Gandalf and Adamanta were waiting for them at the small table on the terrace behind Bilbo's and Frodo's quarters.  Gandalf was making Adamanta laugh by blowing smoke rings of various animal shapes.  Bilbo smiled to hear her laugh — it sounded much like the laugh of his own dear mother, gone these many years.

"Gerontius always laughed at my menagerie as well," Gandalf said.  "It was one of his favourite things, even up until the end of his days."

Bilbo and Frodo placed the trays upon the table and Bilbo asked Adamanta to pour.  They all sat down comfortably together, and Bilbo said, "I've always meant to ask you something, Gandalf."
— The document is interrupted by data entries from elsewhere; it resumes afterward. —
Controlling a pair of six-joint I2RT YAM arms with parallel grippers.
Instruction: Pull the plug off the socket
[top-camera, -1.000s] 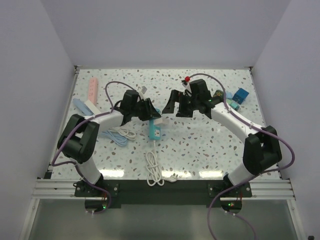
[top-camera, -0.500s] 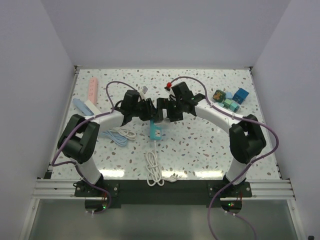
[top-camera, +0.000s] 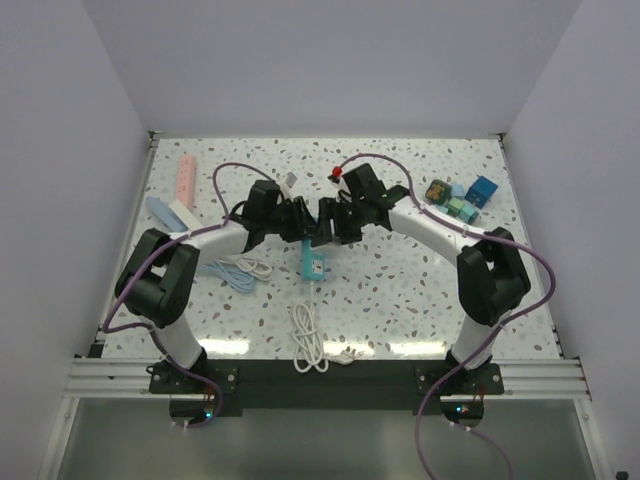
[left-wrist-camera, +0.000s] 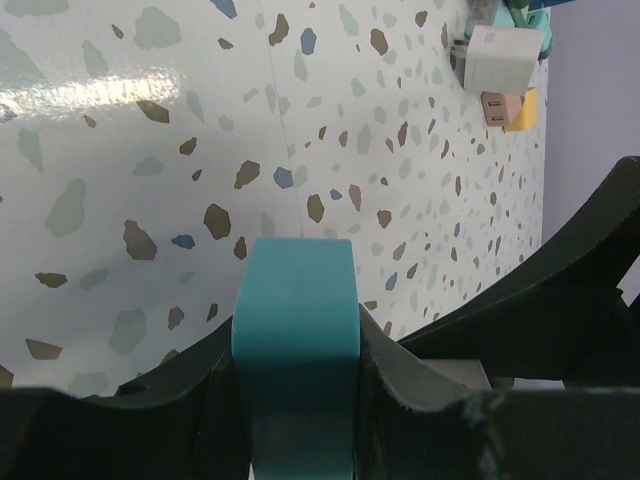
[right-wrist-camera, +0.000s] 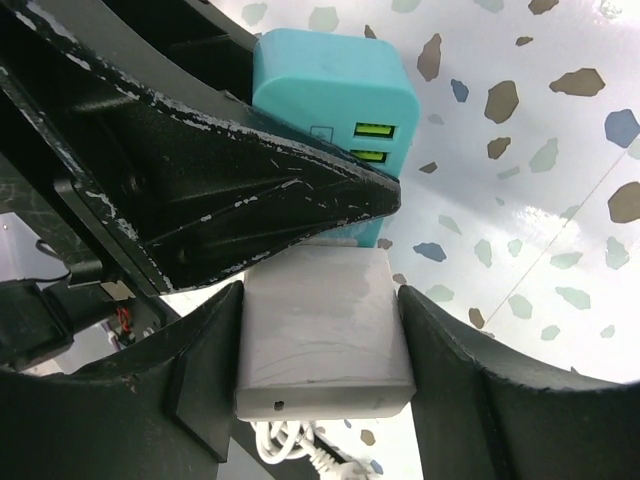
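Note:
A teal socket block (top-camera: 311, 263) lies mid-table. It also shows in the left wrist view (left-wrist-camera: 296, 330) and, with two green ports, in the right wrist view (right-wrist-camera: 335, 90). My left gripper (top-camera: 300, 228) is shut on the teal socket block, one finger on each side (left-wrist-camera: 296, 400). A white plug (right-wrist-camera: 325, 340) sticks out of the block's end. My right gripper (top-camera: 326, 230) is shut on the white plug, its jaws pressed against both sides (right-wrist-camera: 320, 350). A left finger (right-wrist-camera: 250, 200) crosses just above the plug.
A white coiled cable (top-camera: 309, 337) runs from the block toward the near edge. A light blue cable (top-camera: 232, 272), a pink power strip (top-camera: 185, 176) and a pale blue strip (top-camera: 169, 211) lie at the left. Small coloured adapters (top-camera: 460, 200) sit at the back right.
My right arm has swung left from the back right to meet the left gripper, and its jaws now sit around the white plug. The left arm has held still.

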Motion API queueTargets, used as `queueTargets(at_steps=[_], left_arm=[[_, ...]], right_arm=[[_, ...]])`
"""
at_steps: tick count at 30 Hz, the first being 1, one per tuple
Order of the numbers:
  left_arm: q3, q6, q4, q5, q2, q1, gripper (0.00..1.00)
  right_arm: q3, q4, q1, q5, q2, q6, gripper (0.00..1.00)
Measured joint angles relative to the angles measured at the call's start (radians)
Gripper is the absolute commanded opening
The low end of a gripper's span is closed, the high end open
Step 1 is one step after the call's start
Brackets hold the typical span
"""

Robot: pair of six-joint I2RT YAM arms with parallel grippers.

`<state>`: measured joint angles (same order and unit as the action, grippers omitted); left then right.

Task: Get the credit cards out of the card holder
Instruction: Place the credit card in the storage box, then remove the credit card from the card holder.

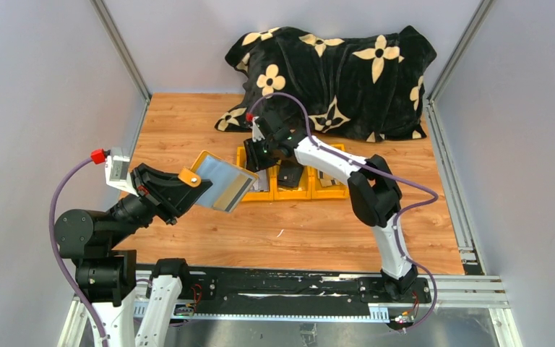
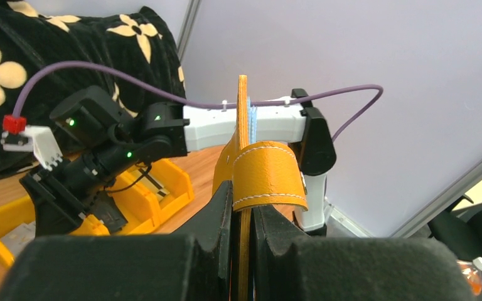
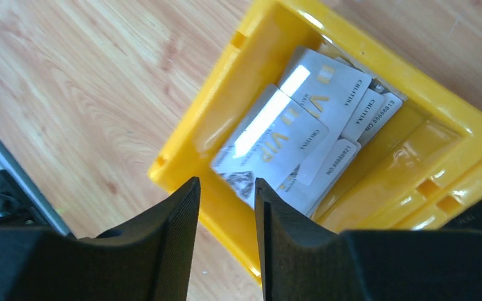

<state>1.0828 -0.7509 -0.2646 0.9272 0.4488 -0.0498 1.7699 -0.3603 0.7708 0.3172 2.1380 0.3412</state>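
My left gripper (image 1: pixel 188 186) is shut on the mustard-yellow card holder (image 1: pixel 220 181) and holds it open above the table, its grey plastic sleeve facing up. In the left wrist view the holder (image 2: pixel 243 125) stands edge-on between the jaws (image 2: pixel 243 204), with its snap tab (image 2: pixel 267 179) folded over. My right gripper (image 1: pixel 258 155) is open and empty above the left compartment of the yellow bin (image 1: pixel 244 194). In the right wrist view several pale grey credit cards (image 3: pixel 289 132) lie stacked in that compartment (image 3: pixel 182 169), just beyond the open gripper (image 3: pixel 227 188).
A black folded pouch (image 1: pixel 289 176) lies in the bin's middle compartment. A black blanket with cream flowers (image 1: pixel 332 72) is heaped at the back of the wooden table (image 1: pixel 296 238). Grey walls close in the left, back and right sides.
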Motion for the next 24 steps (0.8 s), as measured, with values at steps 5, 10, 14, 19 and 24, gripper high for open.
queueTargets(at_steps=[5, 10, 14, 19, 24], left_arm=[[0.0, 0.0, 0.001, 0.01, 0.0, 0.0, 0.0], [0.0, -0.01, 0.024, 0.011, 0.0, 0.0, 0.0], [-0.003, -0.032, 0.063, 0.011, 0.0, 0.0, 0.0], [-0.016, -0.069, 0.116, 0.005, 0.0, 0.0, 0.0], [-0.03, -0.113, 0.167, -0.015, 0.0, 0.0, 0.0]], right_arm=[[0.001, 0.003, 0.017, -0.031, -0.13, -0.006, 0.53], [-0.149, 0.145, 0.021, -0.034, -0.404, 0.028, 0.77], [-0.487, 0.45, 0.02, 0.007, -0.731, 0.132, 0.83], [-0.832, 0.863, 0.019, 0.098, -0.924, 0.322, 0.84], [-1.095, 1.31, 0.038, 0.137, -0.922, 0.503, 0.84]])
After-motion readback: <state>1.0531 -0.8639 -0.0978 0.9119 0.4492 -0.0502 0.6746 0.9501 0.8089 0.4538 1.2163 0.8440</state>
"What is it, my old friend?"

"I used to see you often as a lad, and I know that I saw you to speak to and to see your marvelous fireworks the summer before Grandfather died.  Why was it that I did not know you at once when you came to Bag End on that spring morning?"

Gandalf pursed his lips, and appeared to be deep in thought, before he answered.  He took a puff of his pipe and blew out a normal smoke ring.  "I confess, I did muddle your memories somewhat at our last meeting when you were still a tween.  I am not quite sure why, but it seemed to me that you needed to forget such things as wizards and adventures for a while and to have a chance to settle into an ordinary life in the Shire for a while. Yet in the back of my mind was the thought that one day you would go on an adventure.  It was one of those things that I felt in my heart more than knew in my head at the time."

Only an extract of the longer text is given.